▶ TASK BRIEF
Looking at the listing below, retype exactly the lines starting at the one containing "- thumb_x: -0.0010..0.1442" and ending at the one containing "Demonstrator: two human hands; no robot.", both included, and nothing else.
---------- DATA ----------
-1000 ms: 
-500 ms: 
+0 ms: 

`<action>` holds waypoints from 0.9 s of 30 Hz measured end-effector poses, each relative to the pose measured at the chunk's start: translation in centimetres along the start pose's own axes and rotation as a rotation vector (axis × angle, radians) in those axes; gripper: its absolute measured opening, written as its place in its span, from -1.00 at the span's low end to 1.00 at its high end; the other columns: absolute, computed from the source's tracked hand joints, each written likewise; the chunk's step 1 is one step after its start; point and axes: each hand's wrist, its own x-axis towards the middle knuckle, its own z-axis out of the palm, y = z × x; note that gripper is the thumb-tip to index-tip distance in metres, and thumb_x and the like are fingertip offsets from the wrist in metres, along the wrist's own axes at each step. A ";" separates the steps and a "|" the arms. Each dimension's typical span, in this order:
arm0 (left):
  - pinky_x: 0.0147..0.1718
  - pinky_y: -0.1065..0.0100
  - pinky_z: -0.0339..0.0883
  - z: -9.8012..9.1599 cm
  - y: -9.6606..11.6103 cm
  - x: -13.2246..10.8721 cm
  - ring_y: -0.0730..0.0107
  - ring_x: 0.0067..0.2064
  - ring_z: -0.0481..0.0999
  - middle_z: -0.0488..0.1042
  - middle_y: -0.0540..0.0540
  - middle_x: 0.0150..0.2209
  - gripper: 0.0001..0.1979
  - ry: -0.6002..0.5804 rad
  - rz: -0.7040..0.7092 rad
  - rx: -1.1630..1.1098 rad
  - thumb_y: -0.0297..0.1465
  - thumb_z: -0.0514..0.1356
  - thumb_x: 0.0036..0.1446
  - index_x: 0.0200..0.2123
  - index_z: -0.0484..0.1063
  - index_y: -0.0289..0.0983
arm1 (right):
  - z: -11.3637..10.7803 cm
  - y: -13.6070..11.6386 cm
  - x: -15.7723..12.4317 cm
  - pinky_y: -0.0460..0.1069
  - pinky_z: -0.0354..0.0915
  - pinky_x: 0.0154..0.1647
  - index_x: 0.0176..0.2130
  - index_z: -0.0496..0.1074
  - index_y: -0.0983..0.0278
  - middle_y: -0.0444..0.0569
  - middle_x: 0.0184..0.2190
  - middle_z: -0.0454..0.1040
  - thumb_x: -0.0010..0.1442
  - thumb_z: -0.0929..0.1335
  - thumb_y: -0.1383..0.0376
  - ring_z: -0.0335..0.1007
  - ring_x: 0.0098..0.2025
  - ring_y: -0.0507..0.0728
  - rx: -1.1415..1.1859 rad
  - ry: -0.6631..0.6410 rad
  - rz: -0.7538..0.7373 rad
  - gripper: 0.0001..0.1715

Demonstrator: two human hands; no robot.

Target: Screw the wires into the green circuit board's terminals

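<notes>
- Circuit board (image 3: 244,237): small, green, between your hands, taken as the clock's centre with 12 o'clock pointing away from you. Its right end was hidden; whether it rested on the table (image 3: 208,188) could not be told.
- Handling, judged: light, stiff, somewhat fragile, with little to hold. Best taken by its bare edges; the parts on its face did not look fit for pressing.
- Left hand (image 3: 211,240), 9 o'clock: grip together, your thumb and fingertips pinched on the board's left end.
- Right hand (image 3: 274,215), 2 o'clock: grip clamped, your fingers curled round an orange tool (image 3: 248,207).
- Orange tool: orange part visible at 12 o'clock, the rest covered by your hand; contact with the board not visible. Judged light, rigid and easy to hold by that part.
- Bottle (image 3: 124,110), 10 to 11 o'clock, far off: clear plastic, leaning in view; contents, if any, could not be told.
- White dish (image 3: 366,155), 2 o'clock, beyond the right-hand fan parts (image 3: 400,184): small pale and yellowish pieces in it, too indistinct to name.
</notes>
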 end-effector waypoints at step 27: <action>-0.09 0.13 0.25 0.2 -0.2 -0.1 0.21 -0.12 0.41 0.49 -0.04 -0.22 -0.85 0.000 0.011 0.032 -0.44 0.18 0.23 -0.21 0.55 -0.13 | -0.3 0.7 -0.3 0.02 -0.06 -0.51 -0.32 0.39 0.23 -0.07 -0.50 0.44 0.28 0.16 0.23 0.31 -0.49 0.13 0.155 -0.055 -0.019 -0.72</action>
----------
▶ RESULT
  - thumb_x: -0.0010..0.1442
  - thumb_z: -0.0929..0.1335
  - thumb_y: -0.1383..0.0376
  - ring_z: -0.0335..0.1007
  - ring_x: 0.0098..0.2025
  - ring_y: -0.0507..0.0728
  - rx: -1.1415..1.1859 rad
  - ry: -0.6631..0.6410 rad
  - rz: -0.7538..0.7373 rad
  - gripper: 0.0001..0.1715

Demonstrator: two human hands; no robot.

This answer requires nothing further.